Today Tesla reported on the results of the work in the third quarter of this year, and they turned out to be very positive: if Wall Street analysts predicted losses of $ 0.15 per share, then in reality there was a profit – $ 1.91 per share!
The company is now pulling out Model 3: 82% of the 97,000 vehicles shipped in the quarter are in this model. But the demand for Model S and Model X fell by 37%.
Tesla Q3 results:
— Elon Musk (@elonmusk) October 23, 2019
– Shanghai Giga ahead of schedule
– Model Y ahead of schedule
– Solar installs +48% from Q2
– GAAP profitable
– Positive free cash flow
Sales in China fell by 11%, but Tesla is looking at the local market very positively: it is expected to become the largest for Model 3. The company even shared pictures from the Chinese Gigafactory 3 production site, from which the Model 3 pre-sale samples were rolled off the assembly line.

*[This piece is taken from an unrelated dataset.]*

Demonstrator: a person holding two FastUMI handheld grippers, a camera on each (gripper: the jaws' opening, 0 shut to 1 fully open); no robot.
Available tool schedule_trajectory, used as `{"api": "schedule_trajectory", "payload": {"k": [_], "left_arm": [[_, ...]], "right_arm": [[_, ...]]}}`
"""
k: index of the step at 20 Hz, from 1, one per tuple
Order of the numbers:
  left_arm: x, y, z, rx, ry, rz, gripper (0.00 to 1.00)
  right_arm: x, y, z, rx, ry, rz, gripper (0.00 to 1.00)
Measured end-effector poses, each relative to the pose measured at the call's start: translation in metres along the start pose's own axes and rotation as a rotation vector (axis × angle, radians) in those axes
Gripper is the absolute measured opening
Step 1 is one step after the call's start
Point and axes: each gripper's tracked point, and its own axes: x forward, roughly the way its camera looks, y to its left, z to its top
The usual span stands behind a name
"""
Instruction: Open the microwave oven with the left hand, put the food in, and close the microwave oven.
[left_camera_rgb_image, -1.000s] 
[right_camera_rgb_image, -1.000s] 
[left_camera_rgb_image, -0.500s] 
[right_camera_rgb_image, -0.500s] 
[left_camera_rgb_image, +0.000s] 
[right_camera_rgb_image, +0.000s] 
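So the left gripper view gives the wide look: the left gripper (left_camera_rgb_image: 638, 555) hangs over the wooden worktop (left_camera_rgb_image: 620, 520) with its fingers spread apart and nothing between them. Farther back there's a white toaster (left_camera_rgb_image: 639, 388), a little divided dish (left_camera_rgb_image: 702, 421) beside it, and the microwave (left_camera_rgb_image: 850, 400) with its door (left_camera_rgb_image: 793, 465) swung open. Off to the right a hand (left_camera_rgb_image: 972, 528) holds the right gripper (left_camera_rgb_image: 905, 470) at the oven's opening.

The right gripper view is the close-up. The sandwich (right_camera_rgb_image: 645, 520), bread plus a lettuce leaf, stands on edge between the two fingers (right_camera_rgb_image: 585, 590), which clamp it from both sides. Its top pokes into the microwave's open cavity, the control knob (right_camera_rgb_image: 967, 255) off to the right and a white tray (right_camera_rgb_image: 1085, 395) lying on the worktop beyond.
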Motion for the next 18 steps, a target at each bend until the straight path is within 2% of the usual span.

And a little more positive: the preparation for the production of the Model Y crossover based on the Model 3 is faster than the previously announced pace. It is expected that the production of this model will begin not in the fall of next year, but in the summer.
Tesla revenue for the third quarter amounted to 6.3 billion dollars. After the publication of the financial report and immediate plans, the company’s shares soared 17%.